Antes das transações com a Smiles neste ano, restavam US$ 78 milhões a pagar à Delta. A Gol assinou, em agosto, o compromisso de amortizar US$ 16 milhões por mês e, caso recebesse qualquer fluxo da empresa de fidelidade, 67% deveria ser usado para reduzir o compromisso antecipadamente.
Com os R$ 300 milhões em passagens do começo deste mês e mais os R$ 265 milhões dos dividendos, cerca de R$ 380 milhões serão destinados à ex-sócia, o que praticamente elimina o saldo devedor. Restarão para o caixa da Gol, desses recebimentos, pouco menos de R$ 200 milhões.
A expectativa é que entre abril e maio, a Gol volte ao mercado para captar entre US$ 100 e US$ 300 milhões com uma operação semelhante à realizada no fim do ano passado, com garantia em ativos relacionados a peças e motores. E quando assumir a Smiles, vem junto o saldo de caixa que lá ainda estiver.
Após as compras de slots da Avianca, dentro do processo de recuperação judicial da empresa e a expansão de malha realizada, a Gol teria condições de ter 180 aeronaves voando, de acordo com cálculos de analistas do setor. Na prática, é um crescimento da ordem de 40% em relação ao total atual da companhia, após o atraso no cronograma da Boeing com o MAX-737 e com a pandemia.
O projeto da empresa é alcançar esse ponto. A projeção de prazo é difícil, pois ainda está atrelada à força da recuperação — econômica e de mobilidade — pós-pandemia.
A Smiles dentro da Gol dará ao grupo a capacidade de ampliar o que é chamado de prêmio líquido por assento (por quilômetro percorrido) — na prática, o retorno da empresa. Em uma indústria bilionária, a rentabilidade vem de movimentações de centavos nessa conta. Em 2020, esse retorno, chamado yield líquido por ASK, consolidado estava em R$ 28,73 centavos, dos quais R$ 1,39 centavo era da Smiles.
Com as empresas separadas, a Gol tinha de vender à Smiles, em preços pré-contratados, uma média de 7% dos assentos por voo — o percentual exato variava por categoria (extensão de rota). A companhia aérea não tinha como ampliar ou reduzir essa quantidade, nem o total de pontos necessários por passagem, para aproveitar melhor voos concorridos ou estimular novas rotas e aberturas de mercado. Essa gestão estava na Smiles.
Era como vender uma passagem que no mercado valia R$ 500 por R$ 200. Ou, então, não poder comercializar por preços menores, com menos milhas exigidas, voos e rotas menos explorados. Dessa forma, na gestão do yield consolidado não havia como gerir da maneira mais eficiente possível o retorno mais importante, o da Gol.

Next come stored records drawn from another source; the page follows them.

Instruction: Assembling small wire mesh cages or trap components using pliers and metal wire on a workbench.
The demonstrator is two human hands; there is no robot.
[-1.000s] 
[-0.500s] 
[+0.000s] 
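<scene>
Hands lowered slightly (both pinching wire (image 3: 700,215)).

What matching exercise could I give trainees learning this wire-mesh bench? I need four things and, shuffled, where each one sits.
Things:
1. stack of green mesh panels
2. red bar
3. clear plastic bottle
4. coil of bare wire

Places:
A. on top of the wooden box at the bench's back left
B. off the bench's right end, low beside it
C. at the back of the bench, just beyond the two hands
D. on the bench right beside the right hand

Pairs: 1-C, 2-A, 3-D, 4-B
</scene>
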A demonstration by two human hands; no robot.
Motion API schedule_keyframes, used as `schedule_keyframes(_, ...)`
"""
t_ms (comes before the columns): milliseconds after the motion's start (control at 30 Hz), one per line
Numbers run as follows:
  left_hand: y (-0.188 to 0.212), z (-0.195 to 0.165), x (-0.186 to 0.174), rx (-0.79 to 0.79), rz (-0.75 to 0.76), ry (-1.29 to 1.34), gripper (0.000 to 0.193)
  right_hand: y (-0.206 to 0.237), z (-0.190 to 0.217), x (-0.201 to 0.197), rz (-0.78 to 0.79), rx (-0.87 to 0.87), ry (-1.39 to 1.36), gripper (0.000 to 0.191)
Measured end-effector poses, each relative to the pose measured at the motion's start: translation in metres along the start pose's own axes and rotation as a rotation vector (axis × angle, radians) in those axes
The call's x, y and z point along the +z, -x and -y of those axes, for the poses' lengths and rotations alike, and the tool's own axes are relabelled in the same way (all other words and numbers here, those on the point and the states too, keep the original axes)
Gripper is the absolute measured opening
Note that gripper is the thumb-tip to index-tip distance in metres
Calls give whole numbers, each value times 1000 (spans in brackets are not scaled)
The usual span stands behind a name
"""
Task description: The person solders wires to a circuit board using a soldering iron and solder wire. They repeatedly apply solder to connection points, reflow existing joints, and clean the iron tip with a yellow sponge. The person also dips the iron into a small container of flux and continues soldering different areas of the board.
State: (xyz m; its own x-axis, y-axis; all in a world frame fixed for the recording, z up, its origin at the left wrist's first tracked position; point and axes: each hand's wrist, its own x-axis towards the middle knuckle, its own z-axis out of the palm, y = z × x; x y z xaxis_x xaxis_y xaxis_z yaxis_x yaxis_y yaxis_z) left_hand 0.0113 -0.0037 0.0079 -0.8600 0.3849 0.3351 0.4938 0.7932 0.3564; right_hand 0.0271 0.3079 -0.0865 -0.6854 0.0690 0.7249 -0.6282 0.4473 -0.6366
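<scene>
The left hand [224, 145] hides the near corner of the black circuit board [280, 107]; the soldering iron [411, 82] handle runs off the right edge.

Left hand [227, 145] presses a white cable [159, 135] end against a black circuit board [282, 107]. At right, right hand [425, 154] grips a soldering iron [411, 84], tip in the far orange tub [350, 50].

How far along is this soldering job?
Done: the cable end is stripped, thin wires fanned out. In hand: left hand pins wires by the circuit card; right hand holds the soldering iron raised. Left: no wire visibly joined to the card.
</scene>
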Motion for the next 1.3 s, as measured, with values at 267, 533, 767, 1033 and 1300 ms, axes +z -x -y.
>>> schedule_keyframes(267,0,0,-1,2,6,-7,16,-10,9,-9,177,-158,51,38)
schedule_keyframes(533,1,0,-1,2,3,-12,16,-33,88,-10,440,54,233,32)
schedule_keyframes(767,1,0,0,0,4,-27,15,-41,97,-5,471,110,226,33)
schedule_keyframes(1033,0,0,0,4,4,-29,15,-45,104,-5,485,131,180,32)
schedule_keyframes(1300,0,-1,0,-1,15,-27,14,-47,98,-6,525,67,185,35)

A gestão de preço de passagem, ou gestão de yield, esses centavos citados acima, é o coração do negócio. É um departamento com mais de cem pessoas envolvidas e muita matemática aplicada, cuidada minuto a minuto do dia, seguindo demanda e concorrentes. Quando a Latam incorporou a Multiplus, a rival que tinha uma sobreposição da ordem de 70% das rotas, passou a ser mais eficiente nessa briga. A Azul também tem a fidelidade incorporada ao negócio. A Gol estava de mãos atadas. Sem conseguir se rentabilizar de forma eficiente, pensar em crescimento era um desafio sem precedentes.
Agora, após pagar a dívida que financiou seu encolhimento, e mais flexível para produzir retornos melhores, a empresa é senhora de seu próprio destino.